Even relatively reliable frequency/time standards (HP/Agilent come to mind)
aren't 100% available.

------
nullc
Take this as your reminder to participate in lobbying against leap seconds.
They serve no useful purpose: The drift between civil noon and solar time they
prevent would take thousands of years to reach even 1 hour. The thing leap
seconds are tracking "mean solar time" is not something that exists, it's a
mathematical abstraction; actual solar time differs substantially from mean
solar time depending on your location and the time of year. Applications that
care about solar time are usually frustrated by leapseconds in any case; since
they result in unpredictable discontinuities in the difference between solar
time and civil time; and most systems provide no way to report the history of
leap seconds to applications.

If people still care about solar noon matching civil noon 4000 years from now
they simply need shift the timezones by an hour.
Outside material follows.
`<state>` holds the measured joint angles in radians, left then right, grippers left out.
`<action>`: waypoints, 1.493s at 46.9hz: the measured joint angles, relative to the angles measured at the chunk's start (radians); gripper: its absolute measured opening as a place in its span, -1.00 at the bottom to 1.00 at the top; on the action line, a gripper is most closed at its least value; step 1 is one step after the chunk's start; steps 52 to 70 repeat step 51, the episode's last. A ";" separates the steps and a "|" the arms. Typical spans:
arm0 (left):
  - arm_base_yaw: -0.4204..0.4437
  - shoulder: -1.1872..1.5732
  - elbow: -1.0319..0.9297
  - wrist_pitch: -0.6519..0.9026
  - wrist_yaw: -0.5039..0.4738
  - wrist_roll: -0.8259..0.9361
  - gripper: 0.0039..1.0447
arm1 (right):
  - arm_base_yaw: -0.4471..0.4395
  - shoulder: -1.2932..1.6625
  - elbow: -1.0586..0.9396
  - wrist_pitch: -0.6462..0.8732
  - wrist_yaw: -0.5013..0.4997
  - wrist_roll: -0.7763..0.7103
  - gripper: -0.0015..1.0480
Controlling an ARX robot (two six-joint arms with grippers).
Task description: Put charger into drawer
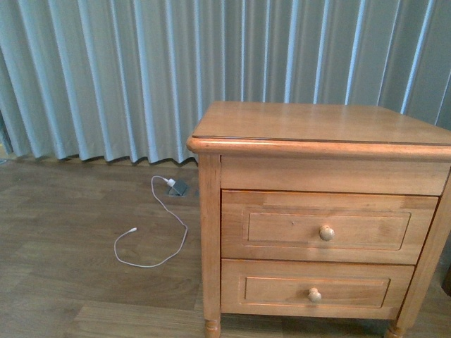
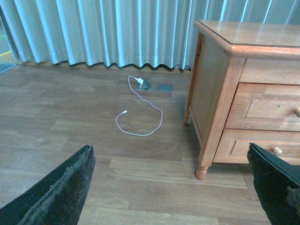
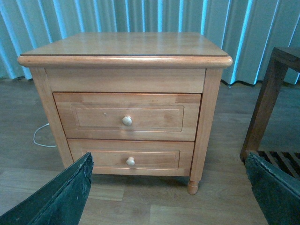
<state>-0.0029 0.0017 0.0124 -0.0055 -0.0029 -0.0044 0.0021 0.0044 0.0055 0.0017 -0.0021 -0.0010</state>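
The upper drawer [image 1: 328,227] of the light-brown nightstand is shut, with one round pale knob [image 1: 326,233]. It also shows in the right wrist view [image 3: 93,117] and partly in the left wrist view [image 2: 272,105]. The charger is not in view in any frame. My left gripper [image 2: 173,187] is open and empty above the wooden floor, left of the nightstand. My right gripper [image 3: 171,187] is open and empty, facing the nightstand's front from a distance. Neither gripper shows in the front view.
A thin white cable [image 1: 151,239] with a white plug lies looped on the floor left of the nightstand, running to a floor socket [image 1: 176,187]. The shorter lower drawer [image 1: 313,289] is shut. A dark wooden stand [image 3: 267,98] is right of the nightstand. Curtains [image 1: 141,70] hang behind.
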 joint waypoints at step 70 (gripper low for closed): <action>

This is a much safer and more
reasonable change which could be planned a hundred years in advance and
wouldnt require a constant feed of unpredictable "trusted" leap seconds.
Systems already handle mixed timezones well and will continue to do so since
computers exist worldwide.

As more distributed systems become sensitive to second-scale timing and the
cost of reliable oscillators that can keep time autonomously continues to
decline the cost of leap-seconds will continue to increase; but the value they
provide (primarily political bragging rights about Greenwich being part of the
definition of civil time) will remain at practically zero for almost everyone.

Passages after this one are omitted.